GEN:SID 1:725
Message Virus - Possible MyRomeo Worm
Summary This event is generated when worm activity is detected. More specifcally
this event indicates possible "My Romeo" propogation.
Impact Serious. The victim host may be infected with a worm.
Detailed Information This worm propogates via electronic mail and exploits a known
vulnerability in the way that versions of Microsoft Outlook and Internet
Explorer handle trusted HTML pages. The worm is launched via a compiled
HTML file (.chm) which is used by Microsoft WIndows Help.

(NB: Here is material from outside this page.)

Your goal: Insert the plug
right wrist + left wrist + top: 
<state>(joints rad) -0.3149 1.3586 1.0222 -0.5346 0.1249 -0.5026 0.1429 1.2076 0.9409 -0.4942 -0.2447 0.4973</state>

The executable part of the worm is called from within the trusted
compiled HTML file. The worm attempts to propagate using hard coded
addresses of SMTP servers.

This worm is also Known As: Romeo and Juliet, W32/Verona, TrojBlebla.A
Affected Systems Microsoft Windows 9x
    Microsoft Windows 2000
Attack Scenarios Symantec Anti-Virus center states that the worm arrives as an email
message that has an HTML body and two attachments named Myjuliet.chm
and Myromeo.exe. The subject of the email is selected at random from
the following set:

Romeo&Juliet
hello world
subject
ble bla, bee
I Love You ;)
sorry...
Hey you !
Matrix has you...
my picture
from shake-beer
Ease of Attack Simple. This is worm activity.
Corrective Action Apply the appropriate vendor supplied patches and service packs.

Use Anti-Virus software to detect and delete virus laden email.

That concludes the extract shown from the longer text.